Mit den vorgezogenen Nachzahlungen können Gemeinden und Kanton also sparen. Es
bestünden dafür noch ausreichende Rückstellungen von Kanton und Gemeinden von
hochgerechnet 21,3 Millionen Franken, schreibt die Regierung. 4,3 Millionen
davon sind beim Kanton für die Nachzahlungen reserviert. Damit seien die 20
Prozent, die der Kanton an die Löhne zahlen müsse, gedeckt; die laufende
Rechnung werde nicht tangiert.
Das
mag für den Kanton gelten. Aus kommunaler Sicht sieht es anders aus. Das jedenfalls
stellte der verärgerte Winterthurer Stadtrat und Schulvorsteher Stefan Fritschi
(fdp.) diese Woche im «Landboten» fest. 1,5 Millionen Franken werde das
Volksschulamt der Stadt für die Lohnnachzahlungen verrechnen, bestätigte
Fritschi auf Anfrage. Winterthur habe 2011 keine Rückstellungen gemacht, da
dies im Regierungsbeschluss auch nicht verlangt worden sei. Die Auszahlungen
sollten sich ja – entgegen dem damaligen Winterthurer Wunsch – auf viele Jahre
verteilen. Fritschis Kritik richtet sich in erster Linie gegen die ungenügende
Form der Kommunikation einer nicht budgetierten Belastung in Millionenhöhe. Man
habe aus dem Amtsblatt vom 4. November von der Belastung der Nachzahlung per
Ende Jahr erfahren. Zudem moniert er, dass der Gemeindeanteil von 80 Prozent
nicht dem Gemeindeanteil von 2011 – 54 Prozent – entspreche. So wie Winterthur
gehe es wohl auch andern Gemeinden, sagt Jörg Kündig, Gemeindepräsident von
Gossau, FDP-Kantonsrat und Präsident des Gemeindepräsidentenverbandes.
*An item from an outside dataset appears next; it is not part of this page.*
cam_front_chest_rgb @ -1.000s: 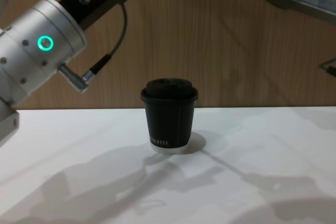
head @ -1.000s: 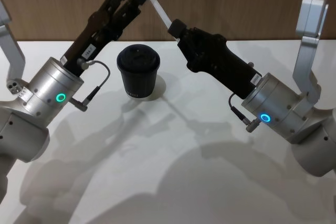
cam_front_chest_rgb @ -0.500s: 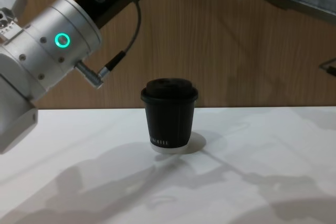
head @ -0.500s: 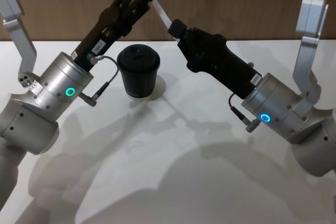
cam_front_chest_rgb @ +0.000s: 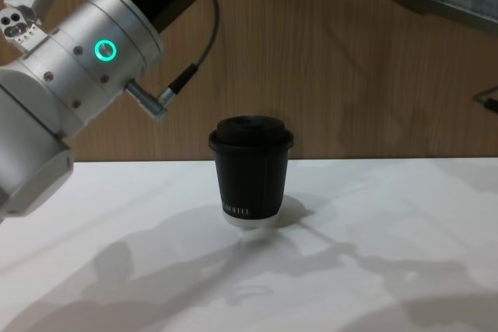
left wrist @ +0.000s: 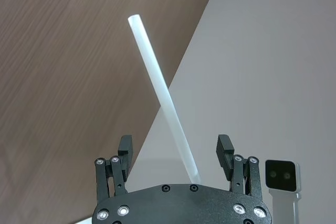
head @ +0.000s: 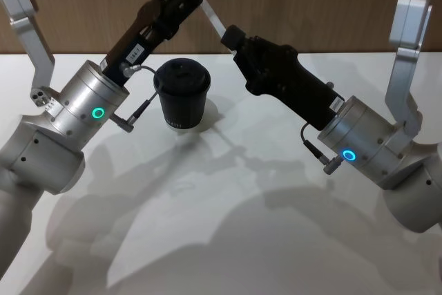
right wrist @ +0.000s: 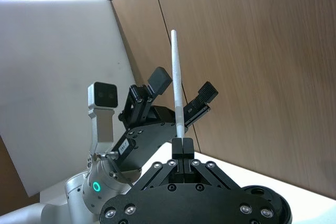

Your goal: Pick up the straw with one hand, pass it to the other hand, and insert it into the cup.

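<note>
Between the spread fingers of the left pincer [left wrist: 175, 142] runs the upper part of the thin, straight white straw [left wrist: 157, 87]. It touches neither finger as far as the wrist view shows, so this pincer is released. Farther down the straw, the right pincer [right wrist: 182, 142] is clenched on its lower end and holds it tilted in the air. Beneath and between the two pincers, well apart from both, the small black ribbed paper cup [head: 181, 91] with its domed lid stands upright on the white bench [head: 207, 240].

The handover looks like the risky point. If the right pincer lets go before the left one bites, the straw would likely drop to the bench. The straw crosses the left pincer's gap at a slant, so closing could push it sideways and bend it against the right pincer's grip. A hard squeeze may flatten so thin a tube. A skewed hold could later make the straw miss the cup's lid.
</note>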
Auch er
kritisiert in erster Linie das wenig durchdachte Vorgehen.
Enger
Fahrplan
Die
Chefin des kantonalen Volksschulamts, Marion Völger, räumt ein, dass die Frist
sehr knapp war. Man habe die Entwicklung im Zusammenhang mit dem neuen
Berufsauftrag erst im Sommer realisiert. Die Massnahme noch rechtzeitig vom
Regierungsrat beschliessen zu lassen, sei ein ambitioniertes Vorhaben gewesen.
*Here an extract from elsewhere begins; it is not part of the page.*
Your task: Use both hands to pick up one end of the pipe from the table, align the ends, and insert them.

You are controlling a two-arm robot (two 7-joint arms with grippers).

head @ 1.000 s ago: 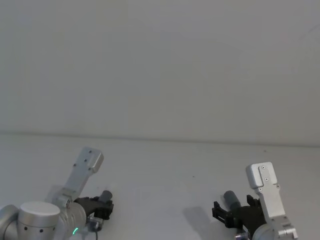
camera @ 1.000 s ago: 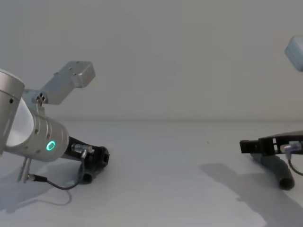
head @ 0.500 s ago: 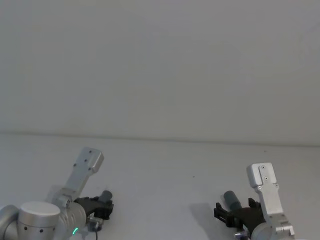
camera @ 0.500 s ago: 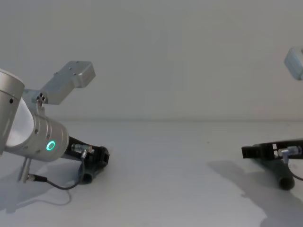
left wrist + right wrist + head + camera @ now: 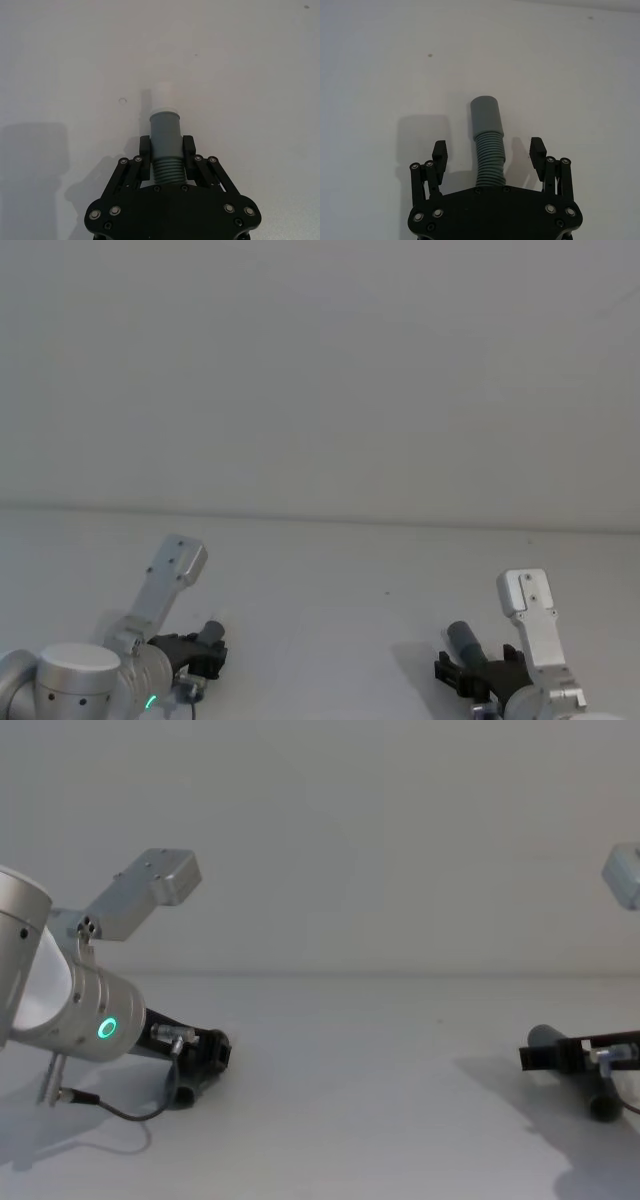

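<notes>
My left gripper [image 5: 166, 147] is shut on the ribbed part of the short grey pipe piece [image 5: 165, 131]. Its white tip [image 5: 162, 96] sticks out ahead of the fingers, low over the table [image 5: 330, 580]. The head view shows this gripper [image 5: 205, 655] at the near left. My right gripper [image 5: 488, 148] is open and straddles the longer pipe piece [image 5: 490, 160], its fingers [image 5: 439, 150] apart from the ribs. That piece's smooth grey mouth [image 5: 486, 115] points away from the palm. In the chest view this gripper [image 5: 555, 1058] sits low at the right edge with the pipe [image 5: 603, 1102] by it.
A loose black cable [image 5: 110, 1110] trails from the left wrist onto the table. A pale wall [image 5: 320, 370] stands behind the table's far edge. The white surface stretches between the two arms.
My right gripper has come down and drawn slightly to the right, so its open fingers are now level with the longer piece. The left arm and its piece have not moved.
</notes>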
Vor den Herbstferien habe man den Vorstand des Verbandes Zürcher Schulpräsidien
(VZS) vorinformiert, aber die eigentliche Information sei erst nach dem
Regierungsbeschluss möglich und an der VZS-Mitgliederversammlung vom 17.
November geplant gewesen. Die Publikation im Amtsblatt habe man nicht steuern
können. Generell seien Kanton und Gemeinden in dieser Sache im gleichen Boot.
Alle müssten sparen. Dass man wie schon bisher den Verteilschlüssel zwischen
Kanton und Gemeinden von 20 zu 80 Prozent anwende, ergebe sich aus der
Bestimmung im Regierungsbeschluss vom Februar 2011, wonach die Lohnzahlung am
Ende der Anstellung fällig werde.
Vera
Lang, Präsidentin des VZS und Kreisschulpflegepräsidentin Glatttal in Zürich,
bestätigt die Vorinformation. Man habe damals deutlich gemacht, dass man
inhaltlich nicht Stellung nehme, weil die Änderungen in der Kompetenz der
Regierung lägen. Der inhaltliche Akt sei das eine, der späte Zeitpunkt der
Kommunikation etwas anderes. Letztere kritisiert auch sie.